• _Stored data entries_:
● ● ● ● ● ● ●
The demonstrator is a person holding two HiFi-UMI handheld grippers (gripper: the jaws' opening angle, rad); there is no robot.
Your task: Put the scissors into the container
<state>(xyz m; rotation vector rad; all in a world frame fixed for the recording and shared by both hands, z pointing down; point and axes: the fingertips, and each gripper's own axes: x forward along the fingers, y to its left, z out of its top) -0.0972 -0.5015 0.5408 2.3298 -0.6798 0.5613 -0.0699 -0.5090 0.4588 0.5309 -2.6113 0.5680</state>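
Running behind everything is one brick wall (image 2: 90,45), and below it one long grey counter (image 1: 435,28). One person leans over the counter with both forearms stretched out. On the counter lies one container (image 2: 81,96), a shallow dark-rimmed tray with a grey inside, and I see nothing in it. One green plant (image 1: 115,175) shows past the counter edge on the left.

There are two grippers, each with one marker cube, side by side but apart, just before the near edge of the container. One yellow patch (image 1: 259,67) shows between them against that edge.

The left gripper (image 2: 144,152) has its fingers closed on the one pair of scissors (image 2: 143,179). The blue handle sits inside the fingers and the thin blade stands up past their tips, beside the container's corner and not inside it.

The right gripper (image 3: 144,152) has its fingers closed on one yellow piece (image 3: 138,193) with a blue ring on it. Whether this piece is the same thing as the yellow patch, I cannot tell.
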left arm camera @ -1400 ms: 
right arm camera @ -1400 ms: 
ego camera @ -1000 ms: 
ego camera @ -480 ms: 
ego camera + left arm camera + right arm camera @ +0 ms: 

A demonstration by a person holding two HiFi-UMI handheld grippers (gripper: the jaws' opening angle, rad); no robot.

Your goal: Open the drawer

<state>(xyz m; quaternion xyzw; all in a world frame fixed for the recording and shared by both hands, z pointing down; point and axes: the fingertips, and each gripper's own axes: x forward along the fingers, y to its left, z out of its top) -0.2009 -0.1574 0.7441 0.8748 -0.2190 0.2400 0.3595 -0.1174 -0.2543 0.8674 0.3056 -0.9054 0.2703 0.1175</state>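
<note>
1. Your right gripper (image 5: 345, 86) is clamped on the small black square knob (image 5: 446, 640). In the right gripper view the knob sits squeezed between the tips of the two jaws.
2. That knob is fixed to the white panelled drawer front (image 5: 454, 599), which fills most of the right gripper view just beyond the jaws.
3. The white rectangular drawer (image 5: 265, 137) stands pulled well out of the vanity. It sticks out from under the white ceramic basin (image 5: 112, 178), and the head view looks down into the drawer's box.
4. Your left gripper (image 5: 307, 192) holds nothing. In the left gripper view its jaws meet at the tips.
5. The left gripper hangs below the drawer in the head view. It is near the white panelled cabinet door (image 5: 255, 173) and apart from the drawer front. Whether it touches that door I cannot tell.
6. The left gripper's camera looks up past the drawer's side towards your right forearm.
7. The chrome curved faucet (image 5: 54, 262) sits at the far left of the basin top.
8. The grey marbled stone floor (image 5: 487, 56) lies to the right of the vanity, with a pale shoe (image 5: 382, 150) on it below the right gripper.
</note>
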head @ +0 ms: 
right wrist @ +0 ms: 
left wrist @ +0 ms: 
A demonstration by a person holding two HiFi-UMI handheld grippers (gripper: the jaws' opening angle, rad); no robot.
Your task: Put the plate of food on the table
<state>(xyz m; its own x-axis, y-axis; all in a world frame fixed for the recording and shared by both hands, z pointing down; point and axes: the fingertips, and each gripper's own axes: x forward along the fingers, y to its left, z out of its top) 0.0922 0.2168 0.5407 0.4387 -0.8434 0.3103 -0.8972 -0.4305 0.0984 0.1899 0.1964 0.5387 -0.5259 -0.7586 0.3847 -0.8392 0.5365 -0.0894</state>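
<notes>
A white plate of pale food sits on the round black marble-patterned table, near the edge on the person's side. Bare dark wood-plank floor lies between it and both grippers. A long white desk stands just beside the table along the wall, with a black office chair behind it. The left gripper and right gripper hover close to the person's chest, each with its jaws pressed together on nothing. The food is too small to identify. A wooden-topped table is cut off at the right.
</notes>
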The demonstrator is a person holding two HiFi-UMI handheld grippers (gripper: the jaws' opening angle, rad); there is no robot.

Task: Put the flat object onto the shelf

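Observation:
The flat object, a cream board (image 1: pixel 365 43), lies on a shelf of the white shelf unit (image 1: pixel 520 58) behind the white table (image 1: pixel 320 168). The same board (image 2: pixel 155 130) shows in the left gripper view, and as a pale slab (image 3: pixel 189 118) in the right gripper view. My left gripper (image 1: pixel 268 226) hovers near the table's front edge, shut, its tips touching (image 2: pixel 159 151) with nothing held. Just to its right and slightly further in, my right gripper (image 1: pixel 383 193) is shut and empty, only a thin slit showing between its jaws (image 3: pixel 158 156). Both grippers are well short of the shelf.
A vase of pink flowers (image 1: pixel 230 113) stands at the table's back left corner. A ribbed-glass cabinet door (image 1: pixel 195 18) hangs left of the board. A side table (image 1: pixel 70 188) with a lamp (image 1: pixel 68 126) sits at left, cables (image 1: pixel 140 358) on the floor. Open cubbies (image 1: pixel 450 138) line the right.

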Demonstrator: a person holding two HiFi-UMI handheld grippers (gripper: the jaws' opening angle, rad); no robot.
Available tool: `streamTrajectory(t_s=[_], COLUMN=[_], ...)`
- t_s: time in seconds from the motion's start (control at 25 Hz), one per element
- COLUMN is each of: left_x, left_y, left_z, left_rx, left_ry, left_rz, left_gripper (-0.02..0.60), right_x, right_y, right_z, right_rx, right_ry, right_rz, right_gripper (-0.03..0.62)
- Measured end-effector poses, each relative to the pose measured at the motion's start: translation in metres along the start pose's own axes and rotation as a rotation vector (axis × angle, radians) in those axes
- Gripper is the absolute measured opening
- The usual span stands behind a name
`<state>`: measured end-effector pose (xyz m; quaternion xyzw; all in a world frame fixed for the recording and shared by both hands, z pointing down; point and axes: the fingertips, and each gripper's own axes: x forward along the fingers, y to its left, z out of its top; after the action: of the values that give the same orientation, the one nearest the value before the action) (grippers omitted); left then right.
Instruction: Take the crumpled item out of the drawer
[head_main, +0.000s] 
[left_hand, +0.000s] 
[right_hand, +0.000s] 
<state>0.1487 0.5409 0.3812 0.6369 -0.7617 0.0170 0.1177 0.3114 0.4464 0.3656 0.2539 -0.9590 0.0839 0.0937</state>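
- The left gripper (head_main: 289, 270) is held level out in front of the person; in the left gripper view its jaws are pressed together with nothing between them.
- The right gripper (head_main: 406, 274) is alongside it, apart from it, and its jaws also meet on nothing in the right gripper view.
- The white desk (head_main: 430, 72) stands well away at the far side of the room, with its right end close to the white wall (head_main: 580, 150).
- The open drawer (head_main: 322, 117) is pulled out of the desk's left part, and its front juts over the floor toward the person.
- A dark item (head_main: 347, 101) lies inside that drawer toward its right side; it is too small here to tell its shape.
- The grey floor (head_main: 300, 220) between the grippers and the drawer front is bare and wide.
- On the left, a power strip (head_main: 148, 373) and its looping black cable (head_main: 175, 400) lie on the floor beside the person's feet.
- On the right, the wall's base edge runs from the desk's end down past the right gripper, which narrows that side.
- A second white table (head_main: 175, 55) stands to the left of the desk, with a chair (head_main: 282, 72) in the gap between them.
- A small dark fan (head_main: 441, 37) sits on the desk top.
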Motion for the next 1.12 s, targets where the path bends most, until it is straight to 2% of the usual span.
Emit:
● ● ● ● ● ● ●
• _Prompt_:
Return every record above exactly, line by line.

• _Answer to the exercise_:
The demonstrator is a person holding two HiFi-UMI handheld grippers (gripper: the jaws' opening angle, rad); there is no robot.
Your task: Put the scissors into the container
<state>(xyz m; rotation vector rad; all in a world frame fixed for the recording and shared by both hands, z pointing down; point and axes: the fingertips, and each gripper's own axes: x forward along the fingers, y to its left, z out of its top) -0.0972 -0.5015 0.5408 2.3298 -0.6798 0.5613 -0.0699 -0.5090 0.4588 0.5309 -2.6113 0.5680</state>
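Running behind everything is one brick wall (image 2: 90,45), and below it one long grey counter (image 1: 435,28). One person leans over the counter with both forearms stretched out. On the counter lies one container (image 2: 81,96), a shallow dark-rimmed tray with a grey inside, and I see nothing in it. One green plant (image 1: 115,175) shows past the counter edge on the left.

There are two grippers, each with one marker cube, side by side but apart, just before the near edge of the container. One yellow patch (image 1: 259,67) shows between them against that edge.

The left gripper (image 2: 144,152) has its fingers closed on the one pair of scissors (image 2: 143,179). The blue handle sits inside the fingers and the thin blade stands up past their tips, beside the container's corner and not inside it.

The right gripper (image 3: 144,152) has its fingers closed on one yellow piece (image 3: 138,193) with a blue ring on it. Whether this piece is the same thing as the yellow patch, I cannot tell.
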left arm camera @ -1400 ms: 
right arm camera @ -1400 ms: 
ego camera @ -1000 ms: 
ego camera @ -480 ms: 
ego camera + left arm camera + right arm camera @ +0 ms: 

A demonstration by a person holding two HiFi-UMI handheld grippers (gripper: the jaws' opening angle, rad); no robot.

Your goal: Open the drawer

<state>(xyz m; quaternion xyzw; all in a world frame fixed for the recording and shared by both hands, z pointing down; point and axes: the fingertips, and each gripper's own axes: x forward along the fingers, y to its left, z out of its top) -0.2009 -0.1574 0.7441 0.8748 -0.2190 0.2400 0.3595 -0.1174 -0.2543 0.8674 0.3056 -0.9054 0.2703 0.1175</state>
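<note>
1. Your right gripper (image 5: 345, 86) is clamped on the small black square knob (image 5: 446, 640). In the right gripper view the knob sits squeezed between the tips of the two jaws.
2. That knob is fixed to the white panelled drawer front (image 5: 454, 599), which fills most of the right gripper view just beyond the jaws.
3. The white rectangular drawer (image 5: 265, 137) stands pulled well out of the vanity. It sticks out from under the white ceramic basin (image 5: 112, 178), and the head view looks down into the drawer's box.
4. Your left gripper (image 5: 307, 192) holds nothing. In the left gripper view its jaws meet at the tips.
5. The left gripper hangs below the drawer in the head view. It is near the white panelled cabinet door (image 5: 255, 173) and apart from the drawer front. Whether it touches that door I cannot tell.
6. The left gripper's camera looks up past the drawer's side towards your right forearm.
7. The chrome curved faucet (image 5: 54, 262) sits at the far left of the basin top.
8. The grey marbled stone floor (image 5: 487, 56) lies to the right of the vanity, with a pale shoe (image 5: 382, 150) on it below the right gripper.
</note>
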head @ +0 ms: 
right wrist @ +0 ms: 
left wrist @ +0 ms: 
A demonstration by a person holding two HiFi-UMI handheld grippers (gripper: the jaws' opening angle, rad); no robot.
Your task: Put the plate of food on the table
<state>(xyz m; its own x-axis, y-axis; all in a world frame fixed for the recording and shared by both hands, z pointing down; point and axes: the fingertips, and each gripper's own axes: x forward along the fingers, y to its left, z out of its top) 0.0922 0.2168 0.5407 0.4387 -0.8434 0.3103 -0.8972 -0.4305 0.0984 0.1899 0.1964 0.5387 -0.5259 -0.7586 0.3847 -0.8392 0.5365 -0.0894</state>
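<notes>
A white plate of pale food sits on the round black marble-patterned table, near the edge on the person's side. Bare dark wood-plank floor lies between it and both grippers. A long white desk stands just beside the table along the wall, with a black office chair behind it. The left gripper and right gripper hover close to the person's chest, each with its jaws pressed together on nothing. The food is too small to identify. A wooden-topped table is cut off at the right.
</notes>
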The demonstrator is a person holding two HiFi-UMI handheld grippers (gripper: the jaws' opening angle, rad); there is no robot.

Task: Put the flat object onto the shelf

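Observation:
The flat object, a cream board (image 1: pixel 365 43), lies on a shelf of the white shelf unit (image 1: pixel 520 58) behind the white table (image 1: pixel 320 168). The same board (image 2: pixel 155 130) shows in the left gripper view, and as a pale slab (image 3: pixel 189 118) in the right gripper view. My left gripper (image 1: pixel 268 226) hovers near the table's front edge, shut, its tips touching (image 2: pixel 159 151) with nothing held. Just to its right and slightly further in, my right gripper (image 1: pixel 383 193) is shut and empty, only a thin slit showing between its jaws (image 3: pixel 158 156). Both grippers are well short of the shelf.
A vase of pink flowers (image 1: pixel 230 113) stands at the table's back left corner. A ribbed-glass cabinet door (image 1: pixel 195 18) hangs left of the board. A side table (image 1: pixel 70 188) with a lamp (image 1: pixel 68 126) sits at left, cables (image 1: pixel 140 358) on the floor. Open cubbies (image 1: pixel 450 138) line the right.
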
Demonstrator: a person holding two HiFi-UMI handheld grippers (gripper: the jaws' opening angle, rad); no robot.
Available tool: `streamTrajectory(t_s=[_], COLUMN=[_], ...)`
- t_s: time in seconds from the motion's start (control at 25 Hz), one per element
- COLUMN is each of: left_x, left_y, left_z, left_rx, left_ry, left_rz, left_gripper (-0.02..0.60), right_x, right_y, right_z, right_rx, right_ry, right_rz, right_gripper (-0.03..0.62)
- Measured end-effector poses, each relative to the pose measured at the motion's start: translation in metres along the start pose's own axes and rotation as a rotation vector (axis × angle, radians) in those axes
- Gripper is the absolute measured opening
- The usual span stands behind a name
`<state>`: measured end-effector pose (xyz m; quaternion xyzw; all in a world frame fixed for the recording and shared by both hands, z pointing down; point and axes: the fingertips, and each gripper's own axes: x forward along the fingers, y to its left, z out of its top; after the action: of the values that give the same orientation, the one nearest the value before the action) (grippers omitted); left then right.
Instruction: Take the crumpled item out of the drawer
[head_main, +0.000s] 
[left_hand, +0.000s] 
[right_hand, +0.000s] 
<state>0.1487 0.5409 0.3812 0.6369 -0.7617 0.0170 0.1177 0.3114 0.4464 0.3656 0.2539 -0.9590 0.0839 0.0937</state>
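- The left gripper (head_main: 289, 270) is held level out in front of the person; in the left gripper view its jaws are pressed together with nothing between them.
- The right gripper (head_main: 406, 274) is alongside it, apart from it, and its jaws also meet on nothing in the right gripper view.
- The white desk (head_main: 430, 72) stands well away at the far side of the room, with its right end close to the white wall (head_main: 580, 150).
- The open drawer (head_main: 322, 117) is pulled out of the desk's left part, and its front juts over the floor toward the person.
- A dark item (head_main: 347, 101) lies inside that drawer toward its right side; it is too small here to tell its shape.
- The grey floor (head_main: 300, 220) between the grippers and the drawer front is bare and wide.
- On the left, a power strip (head_main: 148, 373) and its looping black cable (head_main: 175, 400) lie on the floor beside the person's feet.
- On the right, the wall's base edge runs from the desk's end down past the right gripper, which narrows that side.
- A second white table (head_main: 175, 55) stands to the left of the desk, with a chair (head_main: 282, 72) in the gap between them.
- A small dark fan (head_main: 441, 37) sits on the desk top.
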Motion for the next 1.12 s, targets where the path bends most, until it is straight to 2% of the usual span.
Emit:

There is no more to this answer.